Ночной патруль | страница 7



"Уралы", "КамАЗы", "Газы", раздробленные бэтээрами и бээмпэ, напрягая все свои силы, стремились пройти кишлак Мухаммеддарра, а попросту Мухамедку, оторваться от нее, хищно присосавшуюся к дороге.

Распущенные, хлопающие на ветру, выгоревшие, белые брезентовые тенты; черные, тонкие жала пулеметов, воткнутые в густую зелень справа.

В одном из "КамАЗов" старшим машины - прапорщик Бочков.

Еще задолго до Мухамедки поднял он боковое стекло с перекинутым через него толстенным бронежилетом и передернул затвор автомата. Поставил предохранитель на автоматический огонь и орал, как оглашенный.

- Быстрее, Семен! Жми, жми, бача! Давай! Ходу!

Глаза у Бочкова лихорадочно блестели, лицо перекосилось от страха.

Голый до пояса водитель разгонял машину на четвертой скорости, давил ногой в тапочке на педаль газа. Стрелка, дрожа, перепрыгнула цифру 120. Семенов закусил нижнюю губу, вцепился глазами в дорогу.

Вдоль нее - сгоревшие, искореженные остовы грузовиков; перевернутые или, точно присевшие на колени, с оторванными напрочь колесами, закопченные бронетранспортеры без пулеметов.

Рядом с асфальтом, исполосованным следами огня, белыми кристалликами соли - мелкое битое стекло и россыпи тусклых гильз.

Солдату вдруг подумалось, что выполз из зарослей огромный дракон, дохнул огненным смерчем на машины и застыли они, обезображенные, прерывая свой бег. А черные, обугленные полосы на самой дороге - следы шершавого языка дракона смерти, что живет в Мухамедке.

Если кошмар при виде разбитой колонны вселял в солдат некий абстрактный ужас, то прапорщик попросту дрожал от реального страха, стискивая потными пальцами теплый металл автомата.

Неделю назад он встретился с этим драконом и видел его смертельный оскал.

Горели и взрывались машины. Люди выпрыгивали, выползали из них, скатывались на обочину.
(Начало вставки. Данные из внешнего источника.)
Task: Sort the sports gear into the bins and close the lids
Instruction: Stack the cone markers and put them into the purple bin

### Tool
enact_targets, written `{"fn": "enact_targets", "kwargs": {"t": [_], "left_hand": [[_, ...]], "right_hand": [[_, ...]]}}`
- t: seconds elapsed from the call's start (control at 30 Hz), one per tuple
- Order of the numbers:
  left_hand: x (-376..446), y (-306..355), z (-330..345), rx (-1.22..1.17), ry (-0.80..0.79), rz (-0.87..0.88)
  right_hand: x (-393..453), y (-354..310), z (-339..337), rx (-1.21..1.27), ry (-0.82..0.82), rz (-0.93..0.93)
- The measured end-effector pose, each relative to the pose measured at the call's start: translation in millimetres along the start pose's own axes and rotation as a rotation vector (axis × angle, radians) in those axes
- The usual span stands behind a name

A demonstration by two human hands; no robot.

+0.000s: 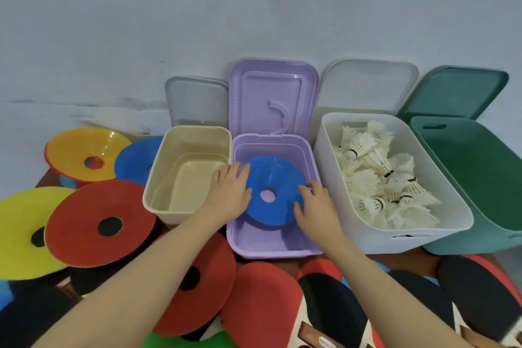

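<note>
- Both grips are on the blue disc cone point(273, 192) inside the purple bin point(272, 246): the left hand point(230, 192) lies flat with straight fingers on its left edge, and the right hand point(315, 205) rests with loosely bent fingers on its right edge.
- Right of the purple bin, the white bin point(395, 232) holds shuttlecocks point(381, 178); the green bin point(480, 178) is far right.
- Left stands the beige bin point(169, 178).
- All lids are up.
- Red disc cones point(99, 223) and paddles point(262, 305) lie near.
</note>
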State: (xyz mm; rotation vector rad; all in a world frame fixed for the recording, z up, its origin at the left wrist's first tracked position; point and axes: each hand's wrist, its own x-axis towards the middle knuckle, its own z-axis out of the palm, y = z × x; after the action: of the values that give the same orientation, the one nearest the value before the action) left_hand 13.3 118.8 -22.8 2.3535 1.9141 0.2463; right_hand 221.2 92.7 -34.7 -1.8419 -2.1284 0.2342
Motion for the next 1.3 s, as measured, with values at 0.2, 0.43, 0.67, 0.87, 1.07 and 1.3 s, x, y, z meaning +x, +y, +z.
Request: {"fn": "enact_targets", "kwargs": {"t": [0.2,0.43,0.67,0.87,1.07,1.3], "left_hand": [[-49.0,2.1,-20.3,-0.106,0.093,-0.022],[-131.0,5.8,-29.7,-0.122,0.134,-0.128],[-222.4,-9.1,-20.8,-0.071,0.052,-0.268],[-280.0,-36.4,-2.9,0.035,-0.010,-0.268],[-304.0,-57.3,9.8,0.095,-0.143,-0.327],[-316.2,-75.5,24.8,-0.114,-0.234,-0.344]], "right_hand": [[-36.2,-9.3,-7.6,0.169,0.153,-0.131],[-97.9,-31.6,-7.8,0.297,0.195,-0.265],[-159.5,-52.0,28.2,0.303,0.063,-0.265],[-207.0,-72.3,49.6,0.121,-0.024,-0.240],[-239.7,-92.2,64.5,0.024,-0.117,-0.094],[-262.1,-119.8,72.0,0.021,-0.220,0.279]]}}
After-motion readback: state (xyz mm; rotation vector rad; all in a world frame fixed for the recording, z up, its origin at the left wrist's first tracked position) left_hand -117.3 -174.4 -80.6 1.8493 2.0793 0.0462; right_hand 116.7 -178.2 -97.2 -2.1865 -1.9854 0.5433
Пули свистели, визжали, скрежетали и роями носились над дорогой. Раскаленные осы рвали на части все, что попадалось им на пути. Впивались в броню, злобно отскакивали и вновь кидались в атаку. Насмерть укусить не получалось, и тогда на помощь осам из густых придорожных зарослей торопились маленькие смерчи - гранатометные выстрелы.

Пламя, копоть, гарь...

Мат, стоны, ярость...

Бочков, распластавшись на земле за колесами "Урала", под его днищем, безостановочно садил из автомата в ощерившуюся зеленую чащобу. Автомат дрожал. Ствол постепенно становился синевато-сизым.

В ушах давило, в голове звенело, а Бочков что-то бессвязно выкрикивал, стрелял и снова кричал, бросая молящие взгляды направо. Там отчаянные парни на боевой машине пехоты, вроде бы и не замечая огненно-свинцовых волн, которые часто и упруго накатывались на них, пытались столкнуть с дороги пылающие машины и освободить путь застрявшей в ловушке колонне.